“Wolverine Annual” #1 is the last installment of a trio of connected ClanDestine team-up stories by Alan Davis, the first two being “Fantastic Four” Annual #33 and “Daredevil” Annual #1.
All three of these Annuals are ClanDestine family stories in both tone and focus. “Wolverine Annual” #1 may please ClanDestine or Alan Davis fans, but it’s not a story about Logan. Another powerful solo Marvel character could easily have been switched in, and the structure of the story would have remained intact. “Wolverine” fans can safely skip it.
For ClanDestine fans, “Wolverine Annual” #1 continues to provide insight into the back story of the central family tragedy of flicide/prolicide — how exactly Vincent became evil and why Adam had to “kill” him. The dialogue between the characters falls along typical lines in a comforting fashion, with distinctive ClanDestine family dynamics. The twins are still excitable and innocent, Walter is irascible yet protective, Jasmine/Kay is manipulative and vampy, Samantha is arty and imaginative, Newton is geeky, Dominic/Hex is sensitive and rebellious. The problem is, except for their superpowers, each Destine remains well within the lines of very predictable archetypes. “Wolverine Annual” #1 is pure action and almost zero character development.
Alan Davis’ style hasn’t changed much, either, and while nostalgia feels nice, it’s definitely true that Davis’ art and even his dialogue and word choices are obviously dated, so much so that I feel like I’m back in the ’80s or early ’90s the entire time I’m reading “Wolverine Annual” #1. That said, retro pleasures are still pleasures, and Davis’ dynamic panel compositions, asymmetric panel shapes and off-kilter camera angles still create a sense of rapid movement. Mark Farmer preserves Davis’ style well with his clean inking style. Colorist Javier Rodriguez’s palette is weirdly garish in the fight scenes, but his colors for Dominic and Doctor Strange’s costumes are eye-catching and harmonious.
There is a lovely splash page mid-issue of Wolverine falling into a surreal bubble world that Vincent Destine has created within a museum. The camera angle and composition are excellent, down to the choice of two panel dividers to cut across the page. Despite being a bizarre space, every object within it inhabits the tilted topsy-turvy interior with well-placed depth and volume.
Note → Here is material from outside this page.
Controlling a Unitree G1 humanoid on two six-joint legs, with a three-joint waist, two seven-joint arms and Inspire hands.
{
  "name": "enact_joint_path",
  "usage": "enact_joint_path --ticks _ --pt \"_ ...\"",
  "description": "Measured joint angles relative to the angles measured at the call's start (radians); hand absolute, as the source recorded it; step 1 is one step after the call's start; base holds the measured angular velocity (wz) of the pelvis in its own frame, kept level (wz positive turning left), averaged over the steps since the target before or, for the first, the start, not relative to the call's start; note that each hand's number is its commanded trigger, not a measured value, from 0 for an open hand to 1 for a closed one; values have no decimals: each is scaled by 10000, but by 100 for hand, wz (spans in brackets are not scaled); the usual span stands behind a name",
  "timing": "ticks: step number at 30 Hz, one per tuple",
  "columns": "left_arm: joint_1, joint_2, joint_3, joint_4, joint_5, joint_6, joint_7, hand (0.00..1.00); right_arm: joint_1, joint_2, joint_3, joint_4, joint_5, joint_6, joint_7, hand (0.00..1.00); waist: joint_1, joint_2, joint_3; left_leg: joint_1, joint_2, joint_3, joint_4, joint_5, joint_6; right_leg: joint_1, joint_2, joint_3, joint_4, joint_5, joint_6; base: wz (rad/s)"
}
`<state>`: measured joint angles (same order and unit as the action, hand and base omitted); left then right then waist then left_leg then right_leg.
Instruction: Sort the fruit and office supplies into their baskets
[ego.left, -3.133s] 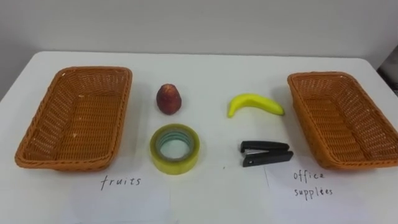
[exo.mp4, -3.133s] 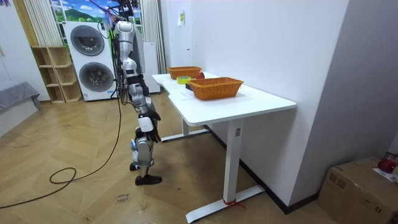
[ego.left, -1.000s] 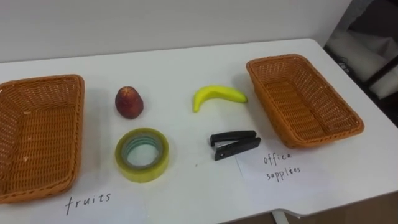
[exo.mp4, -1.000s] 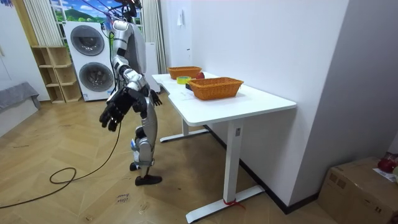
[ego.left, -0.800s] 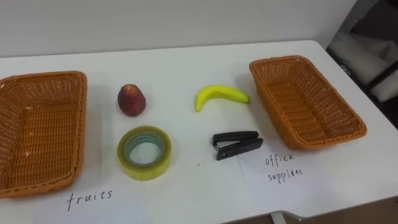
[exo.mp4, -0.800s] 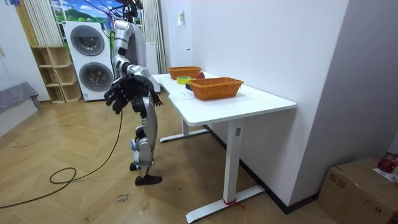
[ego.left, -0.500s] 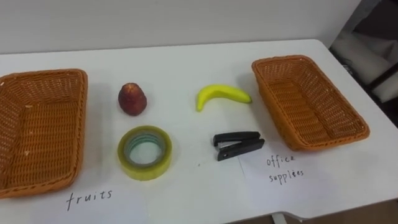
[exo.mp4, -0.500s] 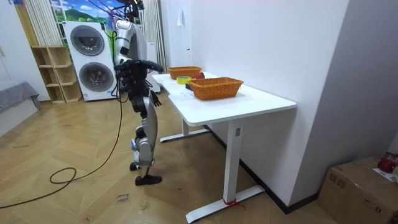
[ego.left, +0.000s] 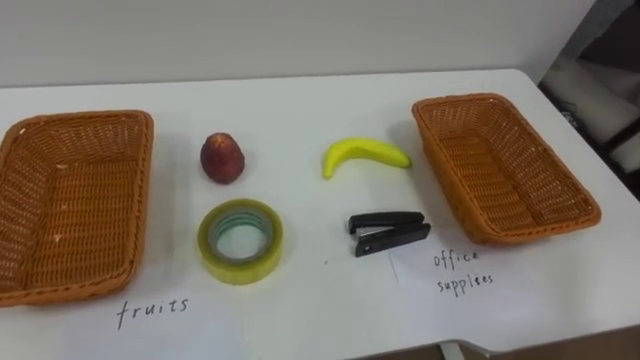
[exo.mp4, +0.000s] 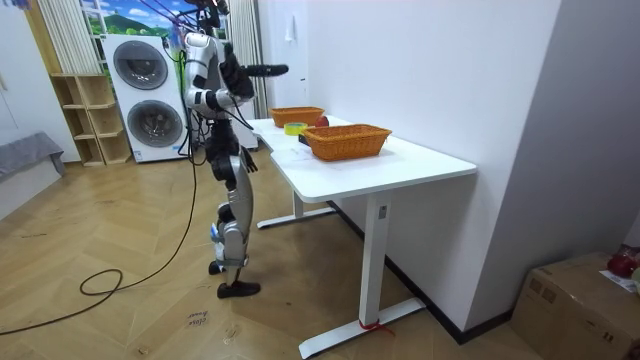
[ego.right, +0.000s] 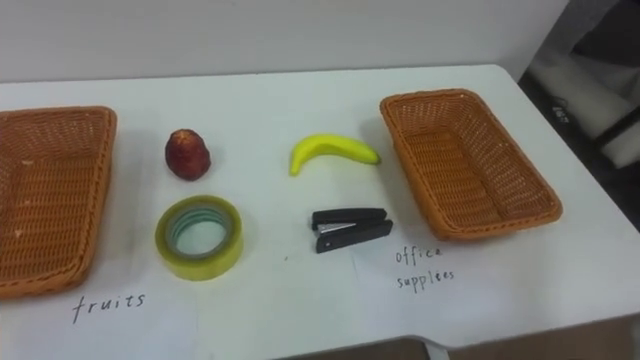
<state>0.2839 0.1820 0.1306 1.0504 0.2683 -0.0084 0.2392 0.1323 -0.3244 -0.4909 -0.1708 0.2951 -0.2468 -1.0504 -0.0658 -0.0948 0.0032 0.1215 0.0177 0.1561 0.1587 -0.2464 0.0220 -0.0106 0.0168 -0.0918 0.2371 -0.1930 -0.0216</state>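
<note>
On the white table (ego.left: 300, 100) a red peach (ego.left: 222, 158) and a yellow banana (ego.left: 365, 155) lie in the back row. In front of them are a yellow tape roll (ego.left: 240, 241) and a black stapler (ego.left: 388, 232). An empty wicker basket (ego.left: 75, 205) stands at the left over the label "fruits" (ego.left: 152, 308). A second empty basket (ego.left: 505, 165) stands at the right beside the label "office supplies" (ego.left: 462, 270). In the room view I stand at the table's long side. My right hand (exo.mp4: 268, 70) is raised to head height, fingers stretched out toward the table, holding nothing.
The table's front edge runs close below the paper labels, and its right corner (ego.left: 590, 300) lies beyond the right basket. A wall stands behind the table. Washing machines (exo.mp4: 145, 95) and a shelf (exo.mp4: 85, 120) are behind me across wooden floor.
My right arm has swung up from low beside my body to head height toward the table. The eye view has shifted slightly; the things on the table have not moved.
</note>
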Motion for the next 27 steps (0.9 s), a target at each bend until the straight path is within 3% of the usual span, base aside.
enact_joint_path --ticks 2,7,17,21,27 --pt "41 16 -8 -21 48 4 -95 0 -6 -16 -6 -269 -264 -1 111 0 61 -1 -44 -64 8 -20 58 0 0 -17 1 -25 -12 10 -11 0" --pt "108 10 -47 4 96 22 -189 0 -483 -15 31 -669 -381 8 760 0 198 -95 -40 -37 44 -100 59 1 -3 154 3 -187 -8 87 -44 5" --pt "-85 -83 34 314 769 180 -556 0 -1483 -16 436 -850 -1512 99 1836 0 366 51 -7 -55 49 -222 102 2 -2 299 -32 -369 -165 212 -42 3" --pt "-121 -91 29 312 771 353 -527 0 -1746 -32 836 -851 -2273 384 2077 0 433 17 -45 -62 46 -260 101 8 -9 317 -41 -396 -146 213 -43 0" --pt "-112 -91 68 318 896 472 -507 0 -2272 -132 1004 -895 -2872 739 2605 0 469 -73 -36 -45 40 -367 121 15 -14 398 -48 -489 -167 213 -43 4"
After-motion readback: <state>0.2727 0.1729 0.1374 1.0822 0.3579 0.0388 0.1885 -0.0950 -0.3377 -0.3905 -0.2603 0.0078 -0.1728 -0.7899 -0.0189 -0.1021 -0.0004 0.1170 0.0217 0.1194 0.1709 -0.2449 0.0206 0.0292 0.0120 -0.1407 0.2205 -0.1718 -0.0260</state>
Details like the patterns on the ceiling and a realistic-looking sea turtle and whale make the page exceptional.
It’s nice to see Clan Destine again, but in the end, “Wolverine Annual” #1 is totally forgettable. Wolverine gets used a shield and guinea pig (not exactly new roles for him), and Clan Destine gets put back on the shelf in roughly the same shape, if somewhat unsettled or upset by their battle. When Doctor Strange says, “None of us are who we were yesterday,” his words are sincere yet strike an ironic note, because this large cast of characters is static. While the stakes were seemingly high and the players were many, everyone walks away and no one truly evolves. For a long 38-page story and $4.99 cover price, “Wolverine Annual” #1 should have done more.